Both Ayurveda and Chinese medicine talk about digestion, warmth, and internal balance in ways that feel surprisingly practical once you start noticing your own patterns. Certain foods build steadiness while others create dampness or cold. When I look at it through that lens, it makes sense. Raw, cold, sweet foods seem to tip my body into too much dampness. This is simplified, and I’m not an expert, but I enjoy exploring health through these lenses.
I’ve also noticed that too much sun or beach time tends to fatigue me rather than energize me. I love the beauty of it, but my system seems to prefer it in small doses, buffered by shade and plenty of hydration. Same goes for socializing. I like it in small doses, but too much is quickly fatigues me.
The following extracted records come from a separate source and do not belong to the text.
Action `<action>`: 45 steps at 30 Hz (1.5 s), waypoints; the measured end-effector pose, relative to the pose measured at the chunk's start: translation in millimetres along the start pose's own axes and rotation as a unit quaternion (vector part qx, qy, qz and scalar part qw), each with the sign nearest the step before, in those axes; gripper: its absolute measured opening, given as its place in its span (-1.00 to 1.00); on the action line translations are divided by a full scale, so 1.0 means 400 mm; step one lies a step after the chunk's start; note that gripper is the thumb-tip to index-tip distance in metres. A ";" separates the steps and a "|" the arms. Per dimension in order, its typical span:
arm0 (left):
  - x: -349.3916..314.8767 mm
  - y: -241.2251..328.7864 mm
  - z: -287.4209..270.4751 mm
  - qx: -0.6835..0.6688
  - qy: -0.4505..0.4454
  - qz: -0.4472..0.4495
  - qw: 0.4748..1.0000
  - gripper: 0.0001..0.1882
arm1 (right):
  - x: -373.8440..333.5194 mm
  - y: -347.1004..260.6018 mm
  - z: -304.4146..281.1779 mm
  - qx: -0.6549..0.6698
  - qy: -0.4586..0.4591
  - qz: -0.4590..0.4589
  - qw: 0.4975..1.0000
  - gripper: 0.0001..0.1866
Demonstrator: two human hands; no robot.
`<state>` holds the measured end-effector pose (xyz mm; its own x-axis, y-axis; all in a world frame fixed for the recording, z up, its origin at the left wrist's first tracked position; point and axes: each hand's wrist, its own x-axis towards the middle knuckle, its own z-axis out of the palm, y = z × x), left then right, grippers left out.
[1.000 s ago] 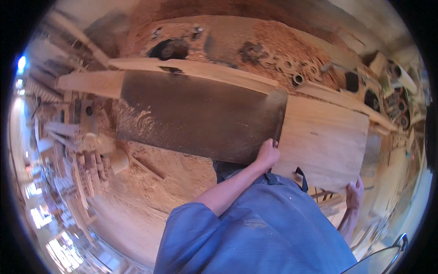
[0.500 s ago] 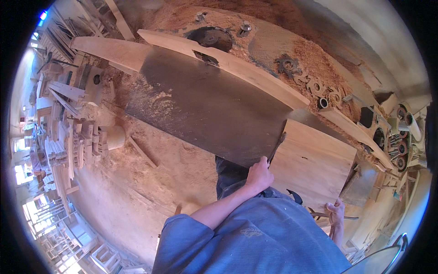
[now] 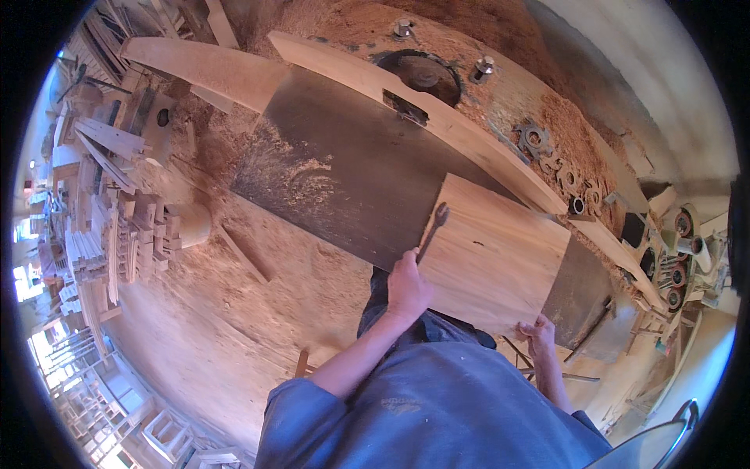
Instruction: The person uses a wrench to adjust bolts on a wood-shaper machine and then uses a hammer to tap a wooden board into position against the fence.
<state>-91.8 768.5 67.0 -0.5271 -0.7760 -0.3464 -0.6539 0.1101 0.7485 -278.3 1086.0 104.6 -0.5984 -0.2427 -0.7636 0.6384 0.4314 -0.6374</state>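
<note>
A flat, pale wooden board (image 3: 496, 250) lies over the dark metal machine table (image 3: 336, 148), its far corner near the wooden fence (image 3: 437, 125). My left hand (image 3: 408, 285) is closed at the board's left edge around a slim dark wrench (image 3: 434, 227). The wrench's wider head points away from me along that edge. My right hand (image 3: 537, 338) pinches the near right corner of the board, thumb on top. The undersides of the board and of my fingers are hidden.
Behind the fence a round dark cutter recess (image 3: 426, 76) sits amid sawdust. Toothed cutter heads (image 3: 533, 139) and rings lie farther right. A dark bar (image 3: 590, 328) rests on the table at right. Stacked wood pieces (image 3: 144, 227) stand at left; a loose strip (image 3: 246, 254) lies on the floor.
The board has slid left across the table, exposing dark metal on its right. Both hands have moved left with it, and the wrench now shows over the board. The view has also shifted.
</note>
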 end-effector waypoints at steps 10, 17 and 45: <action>0.116 -0.160 -0.181 -0.011 0.098 0.039 0.994 -0.36 | 0.089 -0.007 0.332 -0.045 -0.039 0.035 0.998 -0.74; 0.332 -0.312 -0.432 0.102 0.209 0.083 0.969 -0.52 | 0.113 -0.027 0.708 -0.259 -0.172 -0.018 0.950 -0.70; 0.580 -0.153 -0.328 0.079 0.322 -0.133 0.934 -0.58 | 0.285 -0.220 0.696 -0.343 -0.214 -0.006 0.915 -0.64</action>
<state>-102.9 500.2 14.9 0.0678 -0.9959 -0.0593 -0.8142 -0.0895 0.5736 -268.2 778.4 44.9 -0.2654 -0.5052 -0.8212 0.0922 0.8345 -0.5432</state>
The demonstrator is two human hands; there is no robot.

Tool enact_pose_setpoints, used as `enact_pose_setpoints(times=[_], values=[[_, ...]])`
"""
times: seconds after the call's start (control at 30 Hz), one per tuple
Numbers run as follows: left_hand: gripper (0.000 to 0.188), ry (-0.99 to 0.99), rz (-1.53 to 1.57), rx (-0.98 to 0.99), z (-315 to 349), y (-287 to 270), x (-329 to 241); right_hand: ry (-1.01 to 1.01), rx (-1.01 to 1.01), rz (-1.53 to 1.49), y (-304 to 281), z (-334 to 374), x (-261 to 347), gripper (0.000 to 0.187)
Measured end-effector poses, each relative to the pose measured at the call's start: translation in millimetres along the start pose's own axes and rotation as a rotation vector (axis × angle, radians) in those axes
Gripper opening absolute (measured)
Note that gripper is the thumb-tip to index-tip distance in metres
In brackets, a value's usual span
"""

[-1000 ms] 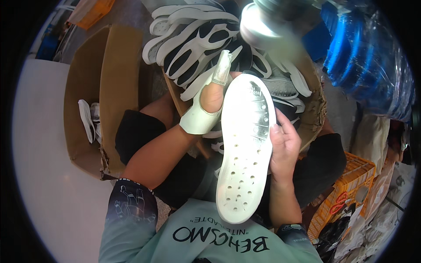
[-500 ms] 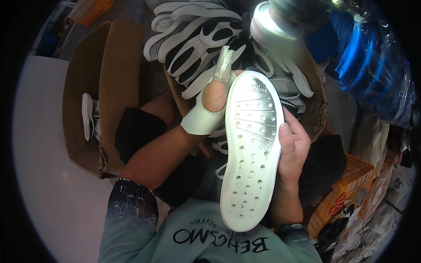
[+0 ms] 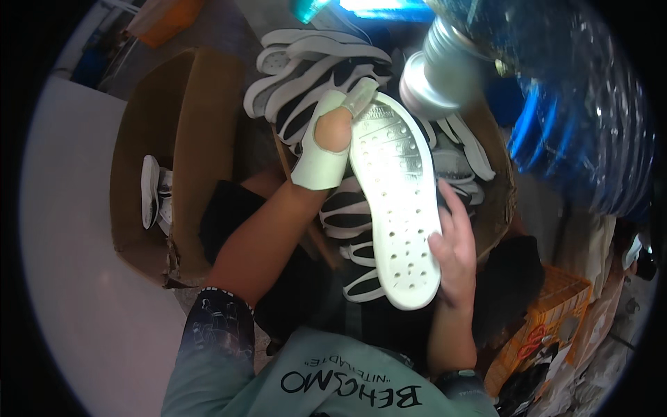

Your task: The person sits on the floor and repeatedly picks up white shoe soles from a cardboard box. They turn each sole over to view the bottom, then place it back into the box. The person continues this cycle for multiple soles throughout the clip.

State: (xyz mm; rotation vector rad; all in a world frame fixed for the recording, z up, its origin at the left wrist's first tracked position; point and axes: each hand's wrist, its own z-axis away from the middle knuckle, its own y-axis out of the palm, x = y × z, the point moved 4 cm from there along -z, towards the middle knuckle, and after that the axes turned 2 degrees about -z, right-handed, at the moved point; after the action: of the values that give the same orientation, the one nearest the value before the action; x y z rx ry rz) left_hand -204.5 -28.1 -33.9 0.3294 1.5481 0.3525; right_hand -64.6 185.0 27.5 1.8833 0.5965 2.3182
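Note:
A white shoe sole (image 3: 401, 221) with rows of small holes is held up in front of me, its broad shiny end farthest from me. My left hand (image 3: 335, 131) grips that far end, with the thumb laid over its edge. A pale guard wraps this hand, and a clear cover sits on the thumb; the other fingers are hidden behind the sole. Beside the sole's right edge is my right hand (image 3: 455, 250), fingers stretched apart and thumb tip at the edge. Whether the thumb presses on it I cannot tell.
White shoe parts with dark insides (image 3: 313, 69) are heaped beyond my hands. A cardboard box (image 3: 201, 139) at left holds a few white pieces. A lit lamp (image 3: 434, 80) hangs close past the sole. Blue plastic wrapping (image 3: 538, 132) and an orange crate (image 3: 556, 299) are at right.
The sole has moved away from me and tilted, its near end swinging to the right. My left thumb has come down over its far end. My right hand has loosened and spread its fingers.

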Motion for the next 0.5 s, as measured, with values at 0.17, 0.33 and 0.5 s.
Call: enact_pose_setpoints(times=[0.17, 0.33, 0.5], values=[[0.048, -0.22, 0.77, -0.02, 5.6, 34.4, -26.5, -0.072, -0.114, 0.117, -9.0, 15.7, 17.6, 0.054], [0.065, -0.088, 0.78, 0.216, 38.0, 75.6, -52.0, -0.088, -0.163, 0.071, -23.9, 24.3, 35.2, 0.056], [0.068, -0.289, 1.182, 0.411, 49.5, 96.0, -51.2, -0.094, -0.167, 0.066, -37.2, 39.4, 44.0, 0.067]])
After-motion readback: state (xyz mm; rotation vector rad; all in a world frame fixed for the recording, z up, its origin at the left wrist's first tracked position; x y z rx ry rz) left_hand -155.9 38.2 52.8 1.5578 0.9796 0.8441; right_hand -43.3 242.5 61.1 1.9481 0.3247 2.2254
I still enjoy small pleasures that belong to being here, a few bites of pineapple most days, usually on its own. In that amount, it feels perfect. I don’t want more than that. The line feels very clear in my body.
Instead of trying to overhaul anything, I started making small, minor adjustments. Here are a few things that have helped me feel more regulated, steady, and anchored:
prioritizing cooking at home
eating almost exclusively warm, cooked foods
adding more protein and grounding foods
drinking water with a full lime and good quality salt for electrolytes
getting sun exposure exclusively during a morning beach walk at 7am and sunset when the UV is below 3
gentle movement and yin yoga
early nights and fewer plans
It’s amazing to notice how small, ordinary choices accumulate into how I feel in my nervous system, mood, attention, and sense of coherence.
I used to think listening to the body meant responding to big signals, exhaustion, illness, obvious discomfort. Lately it feels more like learning a quieter language: subtle yeses and noes. Less about optimization, more about finding rhythm and paying attention to what actually stabilizes you.
Your body already knows.
The practice is remembering how to listen.